Editing by Andy Sullivan and Peter Cooney
Perfect storm of environmental and economic collapse closer than you think
A "perfect storm" of food shortages, scarce water and high-cost energy will hit the global economy before 2030, said the government's chief scientific adviser, John Beddington, last week. Factor in accelerating climate change and this lethal cocktail leads to public unrest, cross-border conflict and mass migration — in other words, an economic and political collapse that will make today's economic recession seem very tame indeed. But though I totally agree with John Beddington's analysis, I think he's got the timing wrong. This "perfect storm" will hit much closer to 2020 than 2030.

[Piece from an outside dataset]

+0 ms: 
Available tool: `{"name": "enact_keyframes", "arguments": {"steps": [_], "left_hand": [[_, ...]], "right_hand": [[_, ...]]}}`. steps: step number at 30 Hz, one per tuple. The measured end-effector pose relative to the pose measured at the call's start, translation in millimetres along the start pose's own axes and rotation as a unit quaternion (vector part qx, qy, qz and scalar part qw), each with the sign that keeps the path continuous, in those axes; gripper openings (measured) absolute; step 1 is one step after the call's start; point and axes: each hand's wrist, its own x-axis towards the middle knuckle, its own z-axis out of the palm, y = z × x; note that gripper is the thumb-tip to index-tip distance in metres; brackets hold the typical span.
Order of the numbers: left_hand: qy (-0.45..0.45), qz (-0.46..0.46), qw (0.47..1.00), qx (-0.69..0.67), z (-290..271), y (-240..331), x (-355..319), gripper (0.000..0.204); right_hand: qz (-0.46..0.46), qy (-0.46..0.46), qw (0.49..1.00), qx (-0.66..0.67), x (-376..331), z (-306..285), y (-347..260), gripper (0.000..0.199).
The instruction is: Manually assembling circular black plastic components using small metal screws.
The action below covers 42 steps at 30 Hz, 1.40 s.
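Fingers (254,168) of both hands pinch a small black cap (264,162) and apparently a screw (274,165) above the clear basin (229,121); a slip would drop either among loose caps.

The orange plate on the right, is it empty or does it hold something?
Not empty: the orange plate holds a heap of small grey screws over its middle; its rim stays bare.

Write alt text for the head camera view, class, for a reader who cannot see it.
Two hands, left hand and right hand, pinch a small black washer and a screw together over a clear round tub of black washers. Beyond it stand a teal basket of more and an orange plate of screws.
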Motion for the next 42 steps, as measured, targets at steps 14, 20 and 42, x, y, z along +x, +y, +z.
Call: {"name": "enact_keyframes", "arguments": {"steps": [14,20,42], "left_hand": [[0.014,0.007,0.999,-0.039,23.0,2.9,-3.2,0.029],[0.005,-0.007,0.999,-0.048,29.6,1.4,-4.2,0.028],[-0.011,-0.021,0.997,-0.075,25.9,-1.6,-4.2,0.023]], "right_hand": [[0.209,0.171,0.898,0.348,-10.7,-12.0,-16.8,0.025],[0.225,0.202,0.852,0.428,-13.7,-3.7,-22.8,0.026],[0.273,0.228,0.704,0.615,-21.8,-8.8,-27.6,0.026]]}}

It may seem inappropriate — callous even, with unemployment at the two million mark in the UK — to be inviting people to get worked up about some possible economic collapse in the future. But if we are to avoid that ultimate recession, from which there will be no conventional recovery in a normal boom-and-bust cycle, then we have to start thinking about today's recession in a completely different way. Both in terms of our analysis of underlying causes and appropriate remedies.
On the analysis front, people seem blind to the fact that the causes of the economic collapse are exactly the same as those behind today's ecological crisis — and behind accelerating climate change in particular. As Adair Turner's first report as chair of the Financial Services Authority (FSA) demonstrates, the neo-liberal obsession with deregulation has done untold damage to capital markets. But people should understand that the same deregulatory fervour has caused untold damage to the natural environment, all around the world, for the last 20 years or more.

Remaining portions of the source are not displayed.